The bottom line is that Dodd received special treatment from a company that he was in charge of regulating and to this day he has refused to release details of those transactions. If Dodd has done no wrong, then why not release the documents and dispel the accusations?

Why, indeed?

MICHAEL GREENSPAN on bow-ties and hypermasculinity.

Plus, the downside of hypo-masculinity:

One occupational hazard, she says, is cheap men — guys who want to haggle over the “donation” all night. One particularly odd phenomenon she’s noticed: The men who ask her to use a strap-on on them — guys who want to be pegged — are the cheapest clients. “They always want to negotiate the price or tell me they only have so much,” she says. She shrugs and shakes her head. “I don’t know what it is, but it’s like every time.”

Bummer.

UPDATING Greg Palast.

CHARLES DUNLAP, CALL YOUR OFFICE: Talk of the coup of 2012. God, no.

BITES FROM THE APPLE: A roundup of news from the Apple Empire.
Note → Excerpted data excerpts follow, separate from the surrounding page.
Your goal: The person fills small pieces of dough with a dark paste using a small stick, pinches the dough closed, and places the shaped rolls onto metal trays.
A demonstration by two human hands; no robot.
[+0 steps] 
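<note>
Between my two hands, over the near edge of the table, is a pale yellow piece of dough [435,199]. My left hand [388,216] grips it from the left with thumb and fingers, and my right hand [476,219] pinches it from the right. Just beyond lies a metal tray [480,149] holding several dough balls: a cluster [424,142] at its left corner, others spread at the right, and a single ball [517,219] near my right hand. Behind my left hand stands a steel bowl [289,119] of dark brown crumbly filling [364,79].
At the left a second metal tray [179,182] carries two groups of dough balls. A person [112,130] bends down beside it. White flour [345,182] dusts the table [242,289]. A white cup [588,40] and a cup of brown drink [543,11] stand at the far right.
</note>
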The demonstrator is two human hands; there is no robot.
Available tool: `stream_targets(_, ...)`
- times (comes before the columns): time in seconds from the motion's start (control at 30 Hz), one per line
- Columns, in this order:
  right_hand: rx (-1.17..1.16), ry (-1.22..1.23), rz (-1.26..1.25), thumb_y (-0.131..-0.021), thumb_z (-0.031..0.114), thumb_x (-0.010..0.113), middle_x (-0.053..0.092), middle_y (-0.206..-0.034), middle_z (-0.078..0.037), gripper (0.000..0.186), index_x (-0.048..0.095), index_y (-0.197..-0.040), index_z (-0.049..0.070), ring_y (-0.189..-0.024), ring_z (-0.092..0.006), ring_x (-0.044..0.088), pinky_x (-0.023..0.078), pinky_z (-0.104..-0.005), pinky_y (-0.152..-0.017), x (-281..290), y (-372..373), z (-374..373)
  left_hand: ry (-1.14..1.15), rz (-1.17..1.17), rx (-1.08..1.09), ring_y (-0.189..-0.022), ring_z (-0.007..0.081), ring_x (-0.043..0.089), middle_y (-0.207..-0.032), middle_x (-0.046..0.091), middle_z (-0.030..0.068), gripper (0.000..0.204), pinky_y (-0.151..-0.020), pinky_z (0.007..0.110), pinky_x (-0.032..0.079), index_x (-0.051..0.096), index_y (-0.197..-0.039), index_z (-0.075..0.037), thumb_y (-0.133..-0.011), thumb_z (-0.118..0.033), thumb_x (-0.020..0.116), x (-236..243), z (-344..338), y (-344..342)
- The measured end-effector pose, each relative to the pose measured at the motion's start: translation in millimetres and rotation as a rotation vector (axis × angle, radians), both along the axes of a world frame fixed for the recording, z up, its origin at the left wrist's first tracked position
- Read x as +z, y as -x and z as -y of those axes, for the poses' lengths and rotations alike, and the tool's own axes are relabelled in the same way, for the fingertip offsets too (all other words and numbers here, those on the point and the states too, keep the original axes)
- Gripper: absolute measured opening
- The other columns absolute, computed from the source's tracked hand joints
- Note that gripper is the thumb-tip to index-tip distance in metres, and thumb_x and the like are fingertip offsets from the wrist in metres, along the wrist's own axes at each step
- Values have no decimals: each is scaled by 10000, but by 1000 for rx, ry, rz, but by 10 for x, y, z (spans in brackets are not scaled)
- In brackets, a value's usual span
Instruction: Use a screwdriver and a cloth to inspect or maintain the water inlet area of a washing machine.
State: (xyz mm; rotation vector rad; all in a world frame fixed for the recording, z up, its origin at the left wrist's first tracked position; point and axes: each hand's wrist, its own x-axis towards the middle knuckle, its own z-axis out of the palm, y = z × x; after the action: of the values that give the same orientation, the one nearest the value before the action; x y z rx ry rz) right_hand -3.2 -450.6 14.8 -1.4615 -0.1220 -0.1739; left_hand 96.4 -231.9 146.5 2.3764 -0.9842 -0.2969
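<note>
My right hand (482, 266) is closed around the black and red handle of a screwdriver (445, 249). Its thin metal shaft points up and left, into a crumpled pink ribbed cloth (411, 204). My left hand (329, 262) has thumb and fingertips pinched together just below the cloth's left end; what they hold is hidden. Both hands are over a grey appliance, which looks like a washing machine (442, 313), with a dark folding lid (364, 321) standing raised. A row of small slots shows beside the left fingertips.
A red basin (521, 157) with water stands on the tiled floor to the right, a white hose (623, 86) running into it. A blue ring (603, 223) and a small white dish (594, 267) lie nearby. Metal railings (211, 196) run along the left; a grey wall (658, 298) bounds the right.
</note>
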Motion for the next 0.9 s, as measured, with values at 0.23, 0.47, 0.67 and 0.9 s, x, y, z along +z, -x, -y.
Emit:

BAILOUT ANGER: “Festering animosity between the United Auto Workers and Southern senators who torpedoed the auto industry bailout bill erupted into full-fledged name calling Friday as union officials accused the lawmakers of trying to break the union on behalf of foreign automakers. . . . Kentucky, Tennessee and Alabama all house auto assembly plants from foreign automakers, and union officials contend the senators want to drive UAW wages down so there would be no reason for workers at the foreign plants to join the union.”

GREENHOUSE UPDATE: Czech president hits at EU climate deal. “Czech President Vaclav Klaus hit out at the EU climate deal concluded Friday and described global climate issues as ‘a silly luxury.'”

MICKEY KAUS: “Now that everyone is criticizing work rules, it’s easy to forget that they don’t represent a perversion of the collective bargaining process–they are the intended result of that process, and were once celebrated as such. . . . Sen. Corker’s proposed bailout compromise apparently did try to tackle the issue of work rules. But the UAW balked at the Corker requirements (which would also have cut pay to parity with Toyota and Honda’s U.S. factories) and the deal collapsed. That shouldn’t be a surprise. A ‘web of rules’ is what adversarial Wagner Act unions were designed to produce.”

NOT EXACTLY A TRAGEDY in Illinois. But not exactly a comedy, either.

POSTPONING THE GALA: “Amid an intensified ethics investigation of Representative Charles B. Rangel, an opening reception for a school named in his honor has been postponed. . . . The reception, scheduled for Tuesday evening, would have come a week after a House ethics committee voted to examine the congressman’s role in preserving a tax loophole for an oil drilling company whose chief executive pledged $1 million to the Rangel Center project.”